WHAT IS BEING ASKED: Nothing but the pictures should be dropped; repeat the rest of the data below exactly.

---

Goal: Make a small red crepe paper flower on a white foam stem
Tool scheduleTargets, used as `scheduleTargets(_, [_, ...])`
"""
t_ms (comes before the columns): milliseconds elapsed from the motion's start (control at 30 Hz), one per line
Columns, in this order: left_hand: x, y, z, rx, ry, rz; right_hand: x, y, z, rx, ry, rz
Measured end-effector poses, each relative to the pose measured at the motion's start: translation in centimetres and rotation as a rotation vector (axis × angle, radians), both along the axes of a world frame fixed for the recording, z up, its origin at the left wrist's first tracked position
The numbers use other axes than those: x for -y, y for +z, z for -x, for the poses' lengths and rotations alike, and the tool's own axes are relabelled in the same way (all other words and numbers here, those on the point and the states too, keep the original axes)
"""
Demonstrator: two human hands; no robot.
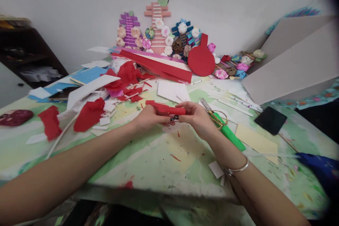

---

EXERCISE SOLUTION:
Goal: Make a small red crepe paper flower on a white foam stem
Tool scheduleTargets, used as `scheduleTargets(_, [_, ...])`
"""
t_ms (comes before the columns): milliseconds elapsed from the motion's start (control at 30 Hz), one per line
Columns, in this order: left_hand: x, y, z, rx, ry, rz; right_hand: x, y, z, rx, ry, rz
Measured end-effector poses, each relative to the pose measured at the motion's start: translation in centimetres and rotation as a rotation vector (axis × angle, radians), both along the axes of a world frame fixed for the recording, z up, its origin at the left wrist's first tracked position
The numbers use other axes than those: x for -y, y for +z, z for -x, for the poses' lengths and rotations alike, and the tool's own axes are relabelled in the same way (all other words and numbers here, those on the point and the states too, keep the original axes)
"""
Demonstrator: two human hands; no robot.

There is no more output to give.